Uno de los lugares preferidos por mi nieto para jugar al escondite es detrás de la cortina transparente del baño. Hay que ir diciendo: «¿dónde estará el niño? ¿dónde se habrá metido?». Y cuando después de tan larga y penosa búsqueda se le toca con las manos, exclamando «¡aquí está! ¡ya apareció!», entonces él mira para otro lado demostrando así que, mientras no me mire a los ojos, no lo puedo ver.
La abuela dice que este niño “hace el egipcio”, porque, al igual que en los antiguos jeroglíficos, su cuerpo se coloca de frente mientras gira la cara para mirar a un lado.
Otro escondite es un rincón de la cocina, detrás de la mesa-comedor. Sólo se le ve el pelo, la frente y la mitad de los ojos. El proceso es el mismo: «¿dónde se habrá escondido el niño? ¡pues, nada, no lo veo! ¿dónde estará?». Yo procuro pasar de largo, en silencio, hacia otra parte de la casa, pero, entonces, él suelta un sonoro «¡eh, eh, eh!», queriendo decirme: «¿a dónde vas, a dónde vas? ¡cómo es que no me ves!».

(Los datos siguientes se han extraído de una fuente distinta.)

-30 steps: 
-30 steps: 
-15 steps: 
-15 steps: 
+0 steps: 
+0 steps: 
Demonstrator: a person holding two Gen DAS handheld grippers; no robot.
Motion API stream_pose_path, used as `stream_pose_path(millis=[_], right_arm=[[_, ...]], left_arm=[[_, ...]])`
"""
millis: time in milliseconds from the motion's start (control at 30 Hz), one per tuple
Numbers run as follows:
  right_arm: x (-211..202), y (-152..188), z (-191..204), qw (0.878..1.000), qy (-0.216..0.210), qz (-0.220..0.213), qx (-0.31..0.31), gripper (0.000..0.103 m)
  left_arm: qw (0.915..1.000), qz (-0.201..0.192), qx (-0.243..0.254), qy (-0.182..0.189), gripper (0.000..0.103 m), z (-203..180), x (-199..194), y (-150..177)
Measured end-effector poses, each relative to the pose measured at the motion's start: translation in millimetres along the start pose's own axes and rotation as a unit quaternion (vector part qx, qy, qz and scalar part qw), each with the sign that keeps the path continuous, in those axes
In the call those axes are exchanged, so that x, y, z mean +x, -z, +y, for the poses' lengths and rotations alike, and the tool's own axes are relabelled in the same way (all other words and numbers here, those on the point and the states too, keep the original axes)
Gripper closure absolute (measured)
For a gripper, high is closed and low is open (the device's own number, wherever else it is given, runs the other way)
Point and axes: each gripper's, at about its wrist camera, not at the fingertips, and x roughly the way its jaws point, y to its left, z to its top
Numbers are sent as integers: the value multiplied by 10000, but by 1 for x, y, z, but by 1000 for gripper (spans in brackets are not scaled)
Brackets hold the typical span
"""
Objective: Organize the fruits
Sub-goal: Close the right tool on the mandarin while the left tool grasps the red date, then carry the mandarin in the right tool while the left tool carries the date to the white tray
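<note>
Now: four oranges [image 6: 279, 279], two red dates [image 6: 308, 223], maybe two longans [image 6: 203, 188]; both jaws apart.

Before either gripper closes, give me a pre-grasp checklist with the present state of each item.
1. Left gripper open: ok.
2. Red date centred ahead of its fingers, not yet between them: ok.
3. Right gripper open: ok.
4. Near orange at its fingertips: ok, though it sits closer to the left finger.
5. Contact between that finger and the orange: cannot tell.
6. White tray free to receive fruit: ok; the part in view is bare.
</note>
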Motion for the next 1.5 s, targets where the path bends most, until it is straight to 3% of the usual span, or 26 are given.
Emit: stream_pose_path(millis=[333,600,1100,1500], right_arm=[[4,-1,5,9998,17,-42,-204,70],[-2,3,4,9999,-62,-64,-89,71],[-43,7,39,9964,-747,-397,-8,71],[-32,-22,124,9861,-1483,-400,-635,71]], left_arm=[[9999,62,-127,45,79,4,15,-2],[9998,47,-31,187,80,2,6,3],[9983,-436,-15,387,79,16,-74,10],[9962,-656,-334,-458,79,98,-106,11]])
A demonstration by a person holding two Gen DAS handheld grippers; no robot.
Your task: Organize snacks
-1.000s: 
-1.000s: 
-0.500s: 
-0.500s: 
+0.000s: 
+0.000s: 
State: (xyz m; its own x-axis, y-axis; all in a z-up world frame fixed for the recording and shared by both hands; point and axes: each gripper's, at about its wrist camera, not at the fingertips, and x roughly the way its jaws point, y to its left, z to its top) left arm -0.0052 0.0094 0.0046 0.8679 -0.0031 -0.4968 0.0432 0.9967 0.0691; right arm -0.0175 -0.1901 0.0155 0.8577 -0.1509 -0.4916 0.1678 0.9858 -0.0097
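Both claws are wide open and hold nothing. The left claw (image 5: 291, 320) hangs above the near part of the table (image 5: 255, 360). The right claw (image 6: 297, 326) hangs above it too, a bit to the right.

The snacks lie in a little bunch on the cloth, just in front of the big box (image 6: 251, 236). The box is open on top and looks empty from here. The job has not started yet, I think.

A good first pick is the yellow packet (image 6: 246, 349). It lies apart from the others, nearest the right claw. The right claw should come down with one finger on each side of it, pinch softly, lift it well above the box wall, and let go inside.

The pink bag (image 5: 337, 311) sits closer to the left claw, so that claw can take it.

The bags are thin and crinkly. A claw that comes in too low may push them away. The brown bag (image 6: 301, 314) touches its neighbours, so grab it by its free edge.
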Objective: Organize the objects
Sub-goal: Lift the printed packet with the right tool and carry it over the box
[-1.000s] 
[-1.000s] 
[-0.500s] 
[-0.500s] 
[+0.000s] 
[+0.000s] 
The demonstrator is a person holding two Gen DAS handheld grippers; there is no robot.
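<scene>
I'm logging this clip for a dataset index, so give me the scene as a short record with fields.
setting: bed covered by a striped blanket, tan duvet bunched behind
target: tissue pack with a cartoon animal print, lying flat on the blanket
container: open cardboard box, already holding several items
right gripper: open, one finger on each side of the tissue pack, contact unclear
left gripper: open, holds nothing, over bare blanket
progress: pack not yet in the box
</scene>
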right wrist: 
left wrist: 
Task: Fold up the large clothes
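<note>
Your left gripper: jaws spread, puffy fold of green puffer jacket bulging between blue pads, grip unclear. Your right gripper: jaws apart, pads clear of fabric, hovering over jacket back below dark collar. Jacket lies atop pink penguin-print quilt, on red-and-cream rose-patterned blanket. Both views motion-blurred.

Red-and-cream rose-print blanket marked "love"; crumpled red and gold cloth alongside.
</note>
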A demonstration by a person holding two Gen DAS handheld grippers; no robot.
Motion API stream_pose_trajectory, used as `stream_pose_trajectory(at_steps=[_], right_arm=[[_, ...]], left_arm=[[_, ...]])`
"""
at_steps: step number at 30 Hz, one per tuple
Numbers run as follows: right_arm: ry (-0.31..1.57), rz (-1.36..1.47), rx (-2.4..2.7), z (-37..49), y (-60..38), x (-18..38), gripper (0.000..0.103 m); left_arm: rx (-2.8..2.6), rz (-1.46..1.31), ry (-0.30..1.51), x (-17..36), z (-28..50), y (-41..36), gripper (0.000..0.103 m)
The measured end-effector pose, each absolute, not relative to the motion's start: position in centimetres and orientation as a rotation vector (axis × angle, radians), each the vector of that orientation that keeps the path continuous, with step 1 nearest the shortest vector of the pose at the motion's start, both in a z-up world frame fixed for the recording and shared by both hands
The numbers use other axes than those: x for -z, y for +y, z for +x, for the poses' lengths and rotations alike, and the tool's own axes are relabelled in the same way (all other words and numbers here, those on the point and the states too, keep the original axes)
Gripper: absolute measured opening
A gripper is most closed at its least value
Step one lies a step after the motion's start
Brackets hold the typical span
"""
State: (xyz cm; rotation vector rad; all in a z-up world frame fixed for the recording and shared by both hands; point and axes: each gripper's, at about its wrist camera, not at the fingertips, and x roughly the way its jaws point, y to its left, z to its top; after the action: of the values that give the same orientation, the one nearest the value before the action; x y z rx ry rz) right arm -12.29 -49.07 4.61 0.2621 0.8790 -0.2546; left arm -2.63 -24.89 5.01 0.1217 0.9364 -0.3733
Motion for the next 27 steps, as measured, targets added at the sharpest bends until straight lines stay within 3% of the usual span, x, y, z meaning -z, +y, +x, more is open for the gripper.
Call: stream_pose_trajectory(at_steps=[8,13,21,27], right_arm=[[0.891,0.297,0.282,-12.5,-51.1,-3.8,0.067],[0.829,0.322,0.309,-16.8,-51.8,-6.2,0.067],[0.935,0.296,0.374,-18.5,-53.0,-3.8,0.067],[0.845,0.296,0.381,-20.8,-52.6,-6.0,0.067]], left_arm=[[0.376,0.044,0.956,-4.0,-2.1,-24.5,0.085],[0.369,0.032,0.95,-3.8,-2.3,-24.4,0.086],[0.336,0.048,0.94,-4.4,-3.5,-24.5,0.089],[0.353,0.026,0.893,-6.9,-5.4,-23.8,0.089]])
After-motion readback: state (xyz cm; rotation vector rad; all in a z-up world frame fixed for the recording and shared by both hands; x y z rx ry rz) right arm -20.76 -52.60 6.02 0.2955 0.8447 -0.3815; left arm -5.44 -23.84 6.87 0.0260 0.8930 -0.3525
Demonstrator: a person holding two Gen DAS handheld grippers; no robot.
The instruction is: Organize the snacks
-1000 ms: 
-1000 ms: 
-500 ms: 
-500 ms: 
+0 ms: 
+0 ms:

A mi pequeño niño le gusta llenar de garabatos una vieja libreta; queda fascinado cuando ve surgir allí las letras de su nombre; le encantan las ilustraciones de La leyenda del lobo cantor (G. Stone) y de El principito (A. Saint-Exupéry), que casi ya no tienen bordes ni tapas.
La voz y la palabra, el silencio, la luz, la mirada y el contacto van dibujando su propia figura. Por eso me gustaría que alguna vez, dentro de muchos, muchos años, pudiera encontrar entre mis libros el siguiente texto de Jorge Luis Borges (El Hacedor. Epílogo):
«Un hombre se propone la tarea de dibujar el mundo. A lo largo de los años puebla un espacio con imágenes de provincias, de reinos, de montañas, de bahías, de naves, de islas, de peces, de habitaciones, de instrumentos, de astros, de caballos y de personas. Poco antes de morir, descubre que ese paciente laberinto de líneas traza la imagen de su cara».